C|Net is reporting New Yahoo Mail beta unveiled. I’m so excited to see this.

Yahoo was set to unveil on Wednesday a limited public beta of its new Yahoo Mail service, featuring a new desktop e-mail application-type interface and faster response time.

I’ll wait to say more, but I’m excited is an understatement.

Update: Charlene Li’s blog has the most thorough review I’ve seen so far, including several screenshots.

Meanwhile, I’ve been hearing a bunch about Memeorandum. On the way home yesterday, I listened to [yet another] great ITConversations podcast. This one was a recent interview of Microsoft’s Robert Scoble by Rob Greenlee.

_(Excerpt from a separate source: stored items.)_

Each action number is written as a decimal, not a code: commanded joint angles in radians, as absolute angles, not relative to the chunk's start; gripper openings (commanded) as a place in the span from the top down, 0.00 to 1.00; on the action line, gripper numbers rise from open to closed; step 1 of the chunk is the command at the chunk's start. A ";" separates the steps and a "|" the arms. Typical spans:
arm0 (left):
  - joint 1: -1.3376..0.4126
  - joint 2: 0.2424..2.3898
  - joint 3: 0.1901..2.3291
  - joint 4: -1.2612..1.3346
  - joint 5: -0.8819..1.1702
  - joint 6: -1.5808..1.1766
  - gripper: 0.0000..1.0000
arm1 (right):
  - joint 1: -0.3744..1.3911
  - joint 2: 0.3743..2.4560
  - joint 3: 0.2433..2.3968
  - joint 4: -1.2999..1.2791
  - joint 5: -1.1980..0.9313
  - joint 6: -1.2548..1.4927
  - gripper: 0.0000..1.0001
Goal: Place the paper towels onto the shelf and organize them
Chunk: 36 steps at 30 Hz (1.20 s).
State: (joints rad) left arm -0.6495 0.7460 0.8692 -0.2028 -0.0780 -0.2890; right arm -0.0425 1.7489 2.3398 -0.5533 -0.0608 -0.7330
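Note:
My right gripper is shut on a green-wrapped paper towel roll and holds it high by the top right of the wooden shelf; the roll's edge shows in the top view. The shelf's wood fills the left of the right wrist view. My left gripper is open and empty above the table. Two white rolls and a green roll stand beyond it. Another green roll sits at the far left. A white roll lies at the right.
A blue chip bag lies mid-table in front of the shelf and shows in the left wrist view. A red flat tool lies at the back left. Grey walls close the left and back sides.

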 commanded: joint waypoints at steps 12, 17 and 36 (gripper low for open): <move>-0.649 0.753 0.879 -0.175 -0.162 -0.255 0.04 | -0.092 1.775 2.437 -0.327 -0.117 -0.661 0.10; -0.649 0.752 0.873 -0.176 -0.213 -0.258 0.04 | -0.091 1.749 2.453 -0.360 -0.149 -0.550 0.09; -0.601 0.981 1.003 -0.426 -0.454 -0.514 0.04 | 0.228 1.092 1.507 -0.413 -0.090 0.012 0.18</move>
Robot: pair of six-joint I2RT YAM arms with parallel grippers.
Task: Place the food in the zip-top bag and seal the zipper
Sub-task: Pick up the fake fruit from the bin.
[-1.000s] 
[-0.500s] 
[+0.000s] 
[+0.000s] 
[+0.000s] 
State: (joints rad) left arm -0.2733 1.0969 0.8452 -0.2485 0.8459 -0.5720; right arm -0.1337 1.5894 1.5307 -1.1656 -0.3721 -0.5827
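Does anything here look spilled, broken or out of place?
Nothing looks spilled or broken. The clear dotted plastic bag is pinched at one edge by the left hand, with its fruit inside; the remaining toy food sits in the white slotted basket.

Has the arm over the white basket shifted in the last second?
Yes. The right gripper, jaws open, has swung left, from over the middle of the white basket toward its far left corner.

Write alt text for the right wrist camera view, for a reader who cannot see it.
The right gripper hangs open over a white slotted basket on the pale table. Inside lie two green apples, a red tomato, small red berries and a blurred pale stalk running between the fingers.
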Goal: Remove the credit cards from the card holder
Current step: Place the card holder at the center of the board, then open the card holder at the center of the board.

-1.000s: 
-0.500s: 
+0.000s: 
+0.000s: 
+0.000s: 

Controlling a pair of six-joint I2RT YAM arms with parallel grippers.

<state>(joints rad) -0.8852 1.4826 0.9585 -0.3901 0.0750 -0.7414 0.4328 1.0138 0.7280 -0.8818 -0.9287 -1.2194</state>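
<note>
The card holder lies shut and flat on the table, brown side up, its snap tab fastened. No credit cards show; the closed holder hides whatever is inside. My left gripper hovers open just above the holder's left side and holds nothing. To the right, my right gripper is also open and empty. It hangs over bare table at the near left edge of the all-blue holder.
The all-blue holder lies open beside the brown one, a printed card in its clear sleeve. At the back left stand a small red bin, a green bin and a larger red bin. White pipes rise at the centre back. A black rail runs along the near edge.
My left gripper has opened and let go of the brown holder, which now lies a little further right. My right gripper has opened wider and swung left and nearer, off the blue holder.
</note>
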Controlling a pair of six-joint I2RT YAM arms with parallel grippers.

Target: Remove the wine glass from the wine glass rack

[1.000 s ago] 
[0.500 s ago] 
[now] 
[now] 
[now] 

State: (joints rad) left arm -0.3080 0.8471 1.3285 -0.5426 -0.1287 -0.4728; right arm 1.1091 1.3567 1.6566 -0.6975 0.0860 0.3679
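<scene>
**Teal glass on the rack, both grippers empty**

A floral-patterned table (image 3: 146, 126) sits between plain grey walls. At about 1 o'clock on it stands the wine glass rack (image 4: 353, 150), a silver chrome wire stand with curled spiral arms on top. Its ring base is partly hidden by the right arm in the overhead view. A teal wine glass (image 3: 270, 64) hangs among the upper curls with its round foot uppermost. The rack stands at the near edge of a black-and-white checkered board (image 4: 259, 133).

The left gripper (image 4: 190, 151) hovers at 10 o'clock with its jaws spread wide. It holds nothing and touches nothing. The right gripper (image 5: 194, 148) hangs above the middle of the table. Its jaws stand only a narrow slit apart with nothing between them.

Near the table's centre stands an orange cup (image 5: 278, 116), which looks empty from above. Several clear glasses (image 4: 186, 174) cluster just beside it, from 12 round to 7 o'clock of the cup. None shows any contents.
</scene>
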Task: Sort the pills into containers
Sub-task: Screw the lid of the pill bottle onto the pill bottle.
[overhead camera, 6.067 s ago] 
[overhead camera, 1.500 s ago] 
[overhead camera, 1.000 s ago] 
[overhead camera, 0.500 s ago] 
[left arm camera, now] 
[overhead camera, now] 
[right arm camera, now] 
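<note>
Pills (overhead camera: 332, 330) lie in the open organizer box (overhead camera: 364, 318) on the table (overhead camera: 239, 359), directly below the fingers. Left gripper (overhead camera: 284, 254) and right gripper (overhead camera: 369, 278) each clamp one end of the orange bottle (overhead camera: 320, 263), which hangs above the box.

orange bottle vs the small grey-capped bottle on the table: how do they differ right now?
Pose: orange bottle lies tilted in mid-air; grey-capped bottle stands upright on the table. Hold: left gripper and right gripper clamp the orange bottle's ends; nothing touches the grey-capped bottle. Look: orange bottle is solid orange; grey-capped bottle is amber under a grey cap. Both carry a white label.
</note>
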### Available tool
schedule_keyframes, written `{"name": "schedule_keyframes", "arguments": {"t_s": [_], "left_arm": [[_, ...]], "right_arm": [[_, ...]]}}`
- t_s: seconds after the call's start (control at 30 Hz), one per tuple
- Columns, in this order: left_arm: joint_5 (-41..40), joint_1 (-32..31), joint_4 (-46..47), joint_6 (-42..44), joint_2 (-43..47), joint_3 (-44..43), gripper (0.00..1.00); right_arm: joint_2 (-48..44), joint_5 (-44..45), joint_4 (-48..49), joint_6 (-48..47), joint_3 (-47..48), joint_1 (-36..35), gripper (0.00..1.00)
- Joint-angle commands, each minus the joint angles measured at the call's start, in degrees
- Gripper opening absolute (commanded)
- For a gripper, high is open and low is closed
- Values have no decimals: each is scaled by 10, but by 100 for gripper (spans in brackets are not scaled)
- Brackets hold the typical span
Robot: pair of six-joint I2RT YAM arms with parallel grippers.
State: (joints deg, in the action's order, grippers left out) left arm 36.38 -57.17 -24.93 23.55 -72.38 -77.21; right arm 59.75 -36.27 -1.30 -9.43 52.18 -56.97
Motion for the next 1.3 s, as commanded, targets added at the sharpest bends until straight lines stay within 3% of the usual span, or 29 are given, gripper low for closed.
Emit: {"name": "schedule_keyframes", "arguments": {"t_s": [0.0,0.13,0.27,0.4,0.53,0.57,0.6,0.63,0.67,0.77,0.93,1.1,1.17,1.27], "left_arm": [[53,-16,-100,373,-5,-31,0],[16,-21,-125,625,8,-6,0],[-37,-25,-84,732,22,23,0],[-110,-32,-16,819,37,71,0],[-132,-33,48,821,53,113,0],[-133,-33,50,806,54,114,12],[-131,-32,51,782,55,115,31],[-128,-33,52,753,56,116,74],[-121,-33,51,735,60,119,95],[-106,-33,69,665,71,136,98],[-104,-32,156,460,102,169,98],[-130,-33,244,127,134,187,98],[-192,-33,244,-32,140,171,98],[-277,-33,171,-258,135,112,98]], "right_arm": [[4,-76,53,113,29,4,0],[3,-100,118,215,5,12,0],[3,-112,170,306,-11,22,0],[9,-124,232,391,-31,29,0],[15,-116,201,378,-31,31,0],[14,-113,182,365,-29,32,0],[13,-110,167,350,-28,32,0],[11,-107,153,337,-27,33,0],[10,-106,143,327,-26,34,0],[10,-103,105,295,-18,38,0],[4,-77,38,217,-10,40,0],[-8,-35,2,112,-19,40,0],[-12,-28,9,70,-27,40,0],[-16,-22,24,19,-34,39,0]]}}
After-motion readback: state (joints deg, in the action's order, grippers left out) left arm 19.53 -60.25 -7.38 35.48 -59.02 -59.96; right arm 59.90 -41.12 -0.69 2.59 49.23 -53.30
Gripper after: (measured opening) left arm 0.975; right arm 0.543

The most interesting part was about search, and specifically ways to search the social web and the live web. Ways to make sense of all this new user generated content, and the relationships between it all. He mentioned Memeorandum, then still in private beta. I saw it only in three or four other places when I got home, even before…

…I noticed that he’d just blogged it’s launch. From Scoble:

OK, so, it looks like a lame boring blog site, right? Look again. It’s a news page for blogs. It tells you what bloggers find important. Right now. . . . Well, remember that I read 1,389 RSS feeds? Well, it takes a weirdo like me hours to go through all of those and finding trends in that is pretty difficult. What is important to the bloggers? You won’t know unless you read all those blogs and keep track mentally of when various bloggers link to something or talk about it. Memeorandum chews through thousands of blogs in minutes and tells you what’s important. It does this every few minutes. It is dramatically faster than I could ever be. It’s all machine based. No humans involved.

And finally, John Battelle gets the scoup tonight on the new Google Blogsearch tool. (It’s 3 hours after his reported press embargo, and the url is still 404-ing. Man, I feel for the engineers over there - they must be scrambling right now.)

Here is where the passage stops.